Juice is not equal to fruit
Word emerged last week that Health Canada was reconsidering whether it should continue to view a serving of juice (125 ml) as being equivalent to a half cup of fresh/frozen fruit. I think this would be a wonderful development, and I believe that my own personal experience helps to explain why.
While I was growing up, I drank a lot of juice. Over a litre a day. During my university days, I often bought 10 or more litres of juice in a given trip to the grocery store. Whenever my roomates poked fun at all that juice consumption (which was often), I would point to the sticker on the carton stating that it was the nutritional equivalent of eating a serving of fruit. The calories shouldn't count, because…. fruit.
That was then. My thinking has changed somewhat in the intervening years. Now, I realize that drinking a small bottle of orange juice is the equivalent of eating 6 oranges, which would strike most people as excessive. In contrast, the amount of juice in a single orange is rather pathetic:
Further, a glass of Tropicana has more calories than an identical glass of Coke or Pepsi.
And what about smoothies? As I've said in the past:
"Even a freshly made fruit smoothie is still pretty refined when compared to the fruit itself.
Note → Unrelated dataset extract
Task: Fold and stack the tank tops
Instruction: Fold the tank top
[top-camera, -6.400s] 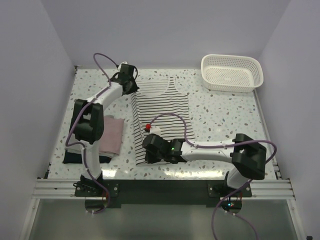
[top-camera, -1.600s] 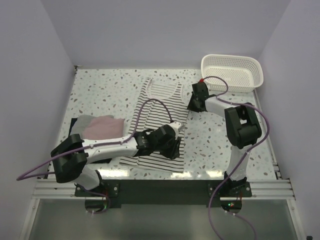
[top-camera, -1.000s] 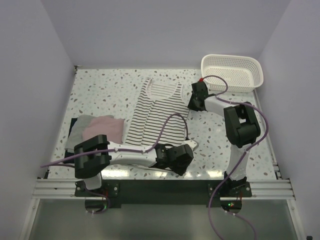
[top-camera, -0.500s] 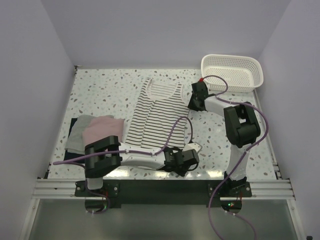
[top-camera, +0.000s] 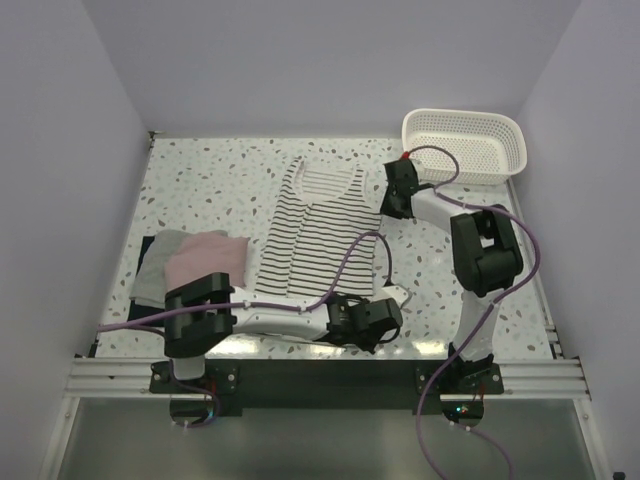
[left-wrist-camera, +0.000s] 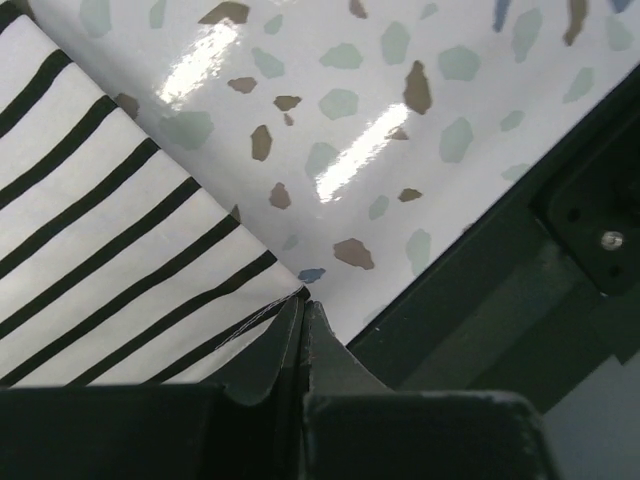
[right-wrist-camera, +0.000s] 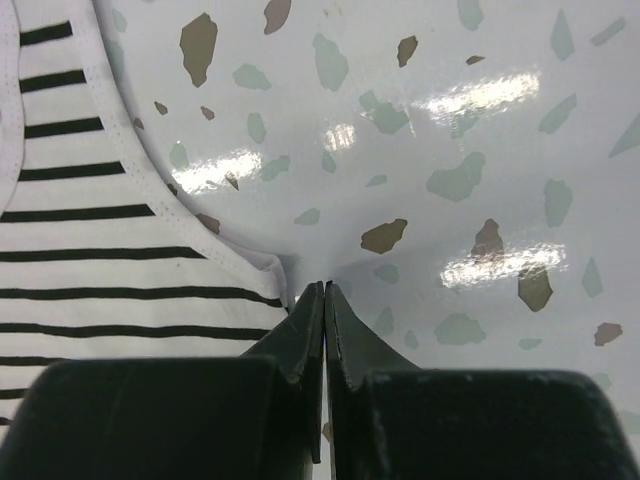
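Left fingers (left-wrist-camera: 265, 360), half open a moment ago, now pinch the near hem corner of the striped tank top (top-camera: 315, 220) on the desk (top-camera: 200, 190); right fingers (right-wrist-camera: 300, 340) stay clamped on its armhole edge, fold likely next.

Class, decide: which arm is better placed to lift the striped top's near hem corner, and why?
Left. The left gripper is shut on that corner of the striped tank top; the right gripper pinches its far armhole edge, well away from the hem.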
It takes a fair amount of energy and chopping (not to mention a fancy modern blender) to get a pineapple to the point that you can consume it through a straw. You can think of a fruit smoothie as essentially a piece of blueberry pie in a glass – at least in the pie the blueberries aren't liquefied (seriously – an original size strawberry raspberry banana smoothie at Jamba Juice has more calories and more sugar than a piece of homemade blueberry pie). Smoothies may be a lot less refined than Twinkies, but they're not all that far from Nutella or peanut butter."
So let's all hope that Health Canada decides to make the common sense move, and stop considering juice and fruit to be nutritionally equivalent.